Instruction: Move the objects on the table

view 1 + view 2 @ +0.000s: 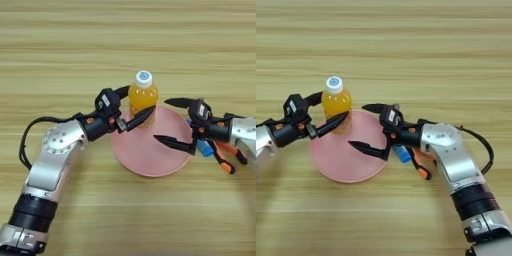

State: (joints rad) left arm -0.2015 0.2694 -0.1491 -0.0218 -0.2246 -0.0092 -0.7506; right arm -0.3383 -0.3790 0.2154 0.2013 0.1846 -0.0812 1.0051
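Left gripper [134, 106] sits around the orange-drink bottle [142, 97], one black finger behind it, one in front at its base; can't tell if the fingers actually press it. Bottle is upright with its white cap on top, at the far-left rim of the pink plate [150, 157] (whether its base is on the plate or just beside it is unclear). Right gripper [176, 122] hovers over the plate's right side, fingers spread wide, holding nothing. Blue stick [204, 148] lies just off the plate's right edge, under the right wrist. Orange-handled pliers [226, 156] lie right of that, on the table [125, 40].
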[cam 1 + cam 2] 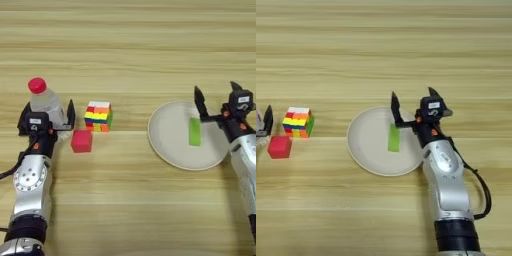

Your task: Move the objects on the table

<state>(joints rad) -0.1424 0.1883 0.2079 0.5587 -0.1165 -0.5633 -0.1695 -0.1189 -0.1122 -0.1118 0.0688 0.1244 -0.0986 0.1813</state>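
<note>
Cream plate (170,150) is seen right of centre on the wood-grain table (128,45). One flat green block (194,132) lies inside it, long axis pointing away from the robot, in the right half of the plate. Nothing else is held by the plate.

Clear plastic bottle (46,102) with red cap (36,85) stands upright at far left. Its lower body is hidden behind the left gripper (50,117); contents cannot be made out. One black finger (70,114) is seen on the bottle's right side, the other on its left behind the gripper housing, so the bottle sits between them. Whether the fingers press on it cannot be told.

Right gripper (215,97) is held over the plate's right rim with its fingers spread wide; nothing is held between them. The left-hand finger (395,109) stands above the far end of the green block; contact cannot be confirmed.

Red cube (81,141) rests on the table just right of the left gripper, just in front of the multicoloured puzzle cube (98,116). The two look close but apart.

In the right eye view the bottle and left gripper are cut off at the left edge.

Count: one plate, one green block, one bottle, one red cube, one puzzle cube, two grippers.
</note>
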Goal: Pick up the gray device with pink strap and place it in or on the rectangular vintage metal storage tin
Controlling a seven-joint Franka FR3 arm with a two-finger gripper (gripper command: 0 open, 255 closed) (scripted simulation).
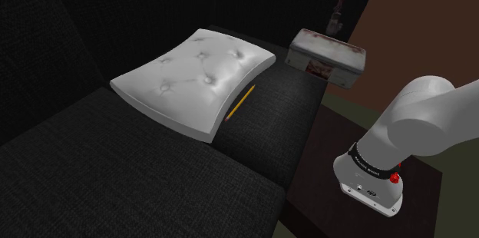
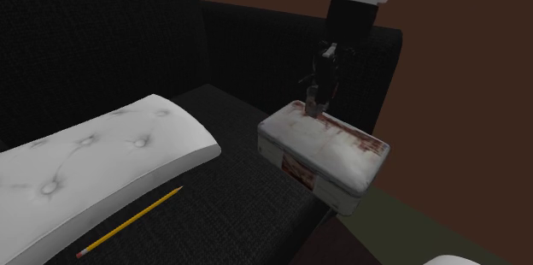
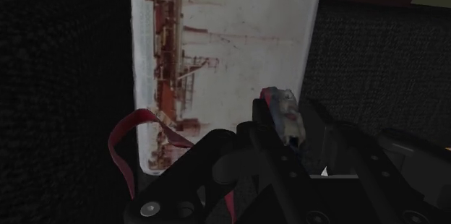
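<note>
The rectangular tin point(image 2: 335, 154), white with rust-red stains, stands on the end of a black sofa seat. It also appears in the shoulder view point(image 1: 330, 54) and under the hand in the wrist view point(image 3: 238, 49). My gripper point(image 2: 322, 84) hangs straight down over the tin's lid, shut on the small gray device point(image 3: 285, 108). The device's lower end point(image 2: 315, 108) is at or just above the lid. Its reddish-pink strap point(image 3: 124, 141) loops out beside the fingers over the tin's edge. In the shoulder view the gripper point(image 1: 336, 18) is seen dimly behind the tin.
A white tufted cushion point(image 1: 193, 77) lies on the black sofa point(image 1: 115, 175), with a yellow pencil point(image 1: 239, 104) next to it on the seat. The sofa's backrest and armrest point(image 2: 282, 41) rise behind the tin. A dark brown floor lies past the sofa's end.
</note>
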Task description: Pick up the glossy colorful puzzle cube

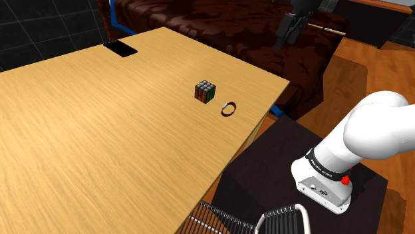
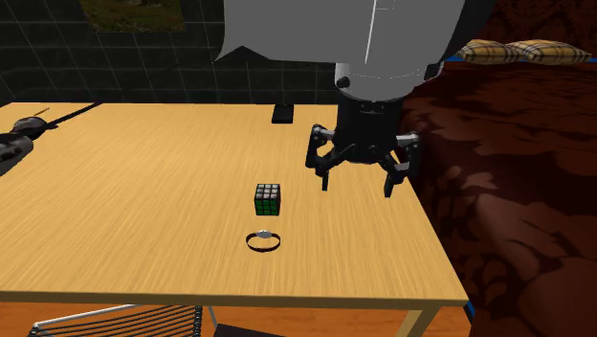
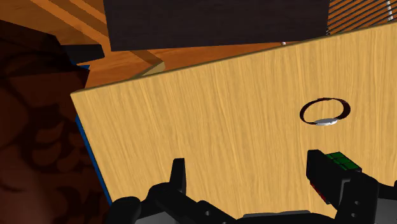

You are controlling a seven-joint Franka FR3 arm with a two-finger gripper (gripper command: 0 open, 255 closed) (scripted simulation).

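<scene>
The puzzle cube (image 1: 205,92) has a black frame and mixed colour stickers. It sits on the light wooden table (image 1: 100,133), near the edge that faces the dark brown sofa. My gripper (image 2: 358,187) hovers open above the table, to the second exterior view's right of the cube (image 2: 268,199) and nearer the sofa-side edge. Nothing is between its fingers. In the wrist view the cube (image 3: 342,161) lies just outside one finger (image 3: 317,172) of the gripper (image 3: 248,178), partly hidden behind it. In the shoulder view the gripper (image 1: 290,30) hangs high, past the table's far corner.
A dark bracelet-like ring (image 1: 229,109) lies close beside the cube, toward the table edge. A flat black phone-like slab (image 1: 120,48) rests at the far corner. The sofa (image 2: 517,163) runs along one side. A tool (image 2: 19,134) lies at the second exterior view's left.
</scene>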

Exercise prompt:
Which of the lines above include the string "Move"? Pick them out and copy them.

Solution:
Instruction: Move the objects on the table
Your task: Move the objects on the table

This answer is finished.